A delicadeza e o sabor do recheio dessa Pizza Focal surpreende-nos pelo tempero bem-humorado, o que torna singulares seus pedaços e personagens que, pelo assunto, poderiam ser insossos: a mãe que compreende o mundo pelos olhos da filha, o filho que vê através da fantasia para fugir da solidão, os amigos que buscam enxergar para além da vizinha, o olhar maravilhado dos primos pela iniciação sexual, a visão de relacionamentos efêmeros, os olhos vistos através de máscaras, o olho invejoso de quem almeja o paraíso e a percepção lunática.
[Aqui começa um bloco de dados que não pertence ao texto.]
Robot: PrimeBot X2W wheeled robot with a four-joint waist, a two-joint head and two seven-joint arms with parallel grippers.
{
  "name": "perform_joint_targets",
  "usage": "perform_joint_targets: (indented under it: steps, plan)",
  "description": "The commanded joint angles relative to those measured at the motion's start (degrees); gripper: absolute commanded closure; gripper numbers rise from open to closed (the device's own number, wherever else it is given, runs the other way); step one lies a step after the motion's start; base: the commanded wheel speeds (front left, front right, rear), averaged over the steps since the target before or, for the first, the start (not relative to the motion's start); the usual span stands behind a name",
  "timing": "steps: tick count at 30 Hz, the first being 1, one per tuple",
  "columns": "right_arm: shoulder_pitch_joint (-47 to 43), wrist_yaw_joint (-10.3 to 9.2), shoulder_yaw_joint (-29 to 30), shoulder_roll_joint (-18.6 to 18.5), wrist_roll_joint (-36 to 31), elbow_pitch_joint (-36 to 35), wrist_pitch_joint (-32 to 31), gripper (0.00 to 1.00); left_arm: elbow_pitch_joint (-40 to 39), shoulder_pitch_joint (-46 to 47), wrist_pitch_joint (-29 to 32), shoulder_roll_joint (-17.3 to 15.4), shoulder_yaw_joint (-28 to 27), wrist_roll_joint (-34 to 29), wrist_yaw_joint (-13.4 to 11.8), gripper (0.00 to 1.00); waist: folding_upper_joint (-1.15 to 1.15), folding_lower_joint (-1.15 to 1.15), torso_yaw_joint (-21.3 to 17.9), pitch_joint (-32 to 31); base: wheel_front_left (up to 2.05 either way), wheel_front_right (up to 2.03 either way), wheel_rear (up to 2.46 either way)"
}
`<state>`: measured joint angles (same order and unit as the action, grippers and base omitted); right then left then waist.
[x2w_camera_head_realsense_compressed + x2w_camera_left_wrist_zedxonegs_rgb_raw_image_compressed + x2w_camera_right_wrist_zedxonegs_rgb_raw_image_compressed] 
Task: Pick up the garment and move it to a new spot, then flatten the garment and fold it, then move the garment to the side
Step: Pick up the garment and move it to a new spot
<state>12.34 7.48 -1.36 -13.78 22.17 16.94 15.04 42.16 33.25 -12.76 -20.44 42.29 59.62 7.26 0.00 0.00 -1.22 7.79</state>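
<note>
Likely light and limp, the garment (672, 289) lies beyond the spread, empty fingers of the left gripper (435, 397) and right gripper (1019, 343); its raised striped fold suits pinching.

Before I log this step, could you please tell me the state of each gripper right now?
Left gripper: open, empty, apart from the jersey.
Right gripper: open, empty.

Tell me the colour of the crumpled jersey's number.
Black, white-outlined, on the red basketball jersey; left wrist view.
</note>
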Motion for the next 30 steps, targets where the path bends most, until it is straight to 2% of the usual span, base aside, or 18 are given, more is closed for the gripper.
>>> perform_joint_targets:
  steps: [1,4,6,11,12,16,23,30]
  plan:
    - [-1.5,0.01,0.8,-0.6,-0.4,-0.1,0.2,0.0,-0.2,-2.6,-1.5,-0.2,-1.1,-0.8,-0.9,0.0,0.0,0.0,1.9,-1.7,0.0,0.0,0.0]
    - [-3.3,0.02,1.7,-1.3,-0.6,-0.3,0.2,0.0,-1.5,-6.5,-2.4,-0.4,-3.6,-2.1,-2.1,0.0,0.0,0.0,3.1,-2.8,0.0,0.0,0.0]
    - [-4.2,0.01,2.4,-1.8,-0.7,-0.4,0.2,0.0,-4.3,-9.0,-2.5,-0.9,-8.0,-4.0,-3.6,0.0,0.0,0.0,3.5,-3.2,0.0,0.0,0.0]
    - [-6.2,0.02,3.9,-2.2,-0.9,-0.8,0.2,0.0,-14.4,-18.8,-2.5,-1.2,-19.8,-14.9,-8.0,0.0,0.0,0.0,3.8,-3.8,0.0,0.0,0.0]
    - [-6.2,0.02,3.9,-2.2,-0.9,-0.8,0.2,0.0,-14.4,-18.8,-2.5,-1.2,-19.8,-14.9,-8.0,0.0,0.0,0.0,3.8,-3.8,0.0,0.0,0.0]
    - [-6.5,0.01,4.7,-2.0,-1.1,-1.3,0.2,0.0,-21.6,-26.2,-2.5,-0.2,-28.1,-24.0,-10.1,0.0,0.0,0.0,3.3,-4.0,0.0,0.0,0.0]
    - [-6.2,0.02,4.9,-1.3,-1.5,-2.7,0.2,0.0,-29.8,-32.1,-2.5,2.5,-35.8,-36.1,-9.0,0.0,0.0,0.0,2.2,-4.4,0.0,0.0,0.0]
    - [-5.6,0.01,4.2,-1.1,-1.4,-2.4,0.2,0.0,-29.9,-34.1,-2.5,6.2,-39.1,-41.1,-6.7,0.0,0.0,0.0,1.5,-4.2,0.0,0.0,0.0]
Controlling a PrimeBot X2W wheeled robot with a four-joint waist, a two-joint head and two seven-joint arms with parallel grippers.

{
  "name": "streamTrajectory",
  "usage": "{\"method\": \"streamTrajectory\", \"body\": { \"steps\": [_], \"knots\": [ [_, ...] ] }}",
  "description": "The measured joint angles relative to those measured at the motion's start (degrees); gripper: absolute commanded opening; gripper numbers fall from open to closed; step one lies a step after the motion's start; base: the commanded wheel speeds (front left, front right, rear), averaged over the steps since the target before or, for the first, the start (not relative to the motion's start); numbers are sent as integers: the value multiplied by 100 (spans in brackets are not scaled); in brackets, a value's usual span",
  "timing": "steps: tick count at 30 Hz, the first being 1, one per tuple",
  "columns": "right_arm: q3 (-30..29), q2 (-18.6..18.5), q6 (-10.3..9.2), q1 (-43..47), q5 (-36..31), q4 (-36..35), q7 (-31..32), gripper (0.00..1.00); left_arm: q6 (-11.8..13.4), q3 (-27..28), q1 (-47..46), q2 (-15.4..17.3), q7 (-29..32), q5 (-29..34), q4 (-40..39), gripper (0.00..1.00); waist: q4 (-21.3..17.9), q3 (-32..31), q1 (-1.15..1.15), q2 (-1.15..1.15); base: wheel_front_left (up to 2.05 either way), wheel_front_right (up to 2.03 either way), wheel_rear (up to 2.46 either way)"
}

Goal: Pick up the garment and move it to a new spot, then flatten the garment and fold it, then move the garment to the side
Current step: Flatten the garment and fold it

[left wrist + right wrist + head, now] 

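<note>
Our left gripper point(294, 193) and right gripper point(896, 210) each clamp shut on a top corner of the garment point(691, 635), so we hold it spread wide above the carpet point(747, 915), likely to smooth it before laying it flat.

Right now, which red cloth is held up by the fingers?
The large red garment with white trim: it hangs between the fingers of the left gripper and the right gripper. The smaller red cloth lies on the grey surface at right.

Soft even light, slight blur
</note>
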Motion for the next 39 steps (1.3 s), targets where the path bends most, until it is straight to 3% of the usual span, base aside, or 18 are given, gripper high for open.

“Segundo o último pedido de resgate, em duas horas eu teria que estar na Caverna do Dragão, no Playcenter, com um milhão de dólares, se quisesse ver meus irmãos vivos. Os papeletes anteriores diziam a mesma coisa, apenas o nome dos seqüestradores era diferente. Ora era o dos seres radioativos (disfarçados de jogadores de basquete), ora era o do hermafrodita castrado, e assim por diante. O que demonstra a pouca originalidade de Mefisto. E certa parvoíce, também, pois a falta de clareza nas mensagens poderia botar tudo a perder. (...) Perguntei e esperei. Os mortos, apesar da minha tentativa de comunicação, não fizeram com que o vento soprasse diferente. Uma voz do além não me sussurrou, como nos gibis e no cinema, palavras de sabedoria. Eu me achava só.” - Gotham City, pág. 36

“O deserto, meu amigo, não é só a confluência de todos os vazios: o da alma e o da vida. É também o único local onde Deus grita com os homens. Nas casas e nos templos Ele apenas sussurra. Chega a ser irritante essa insistência, por parte do Todo-Poderoso, em não erguer a voz nos ambientes fechados. Medo do quê, meu Deus? De explodir tímpanos e paredes? De fazer tremer a Asia e a África, a terra plana e a esférica? Em Sodoma e Gomorra não teve receio algum, por que teria agora?”O Dia dos Prodígios, pág. 106

A fôrma utilizada por Nelson de Oliveira para assar seu prato resultou em finais surpreendentes e inusitados, salpicados ao longo do texto por sonhos, lembranças, jogos e narrativas que reforçam nosso apetite pelo enredo imaginativo.

Mesa posta, não se importe se avistar uma Moska no prato. Ela pode embalar sua refeição com Seu Olhar.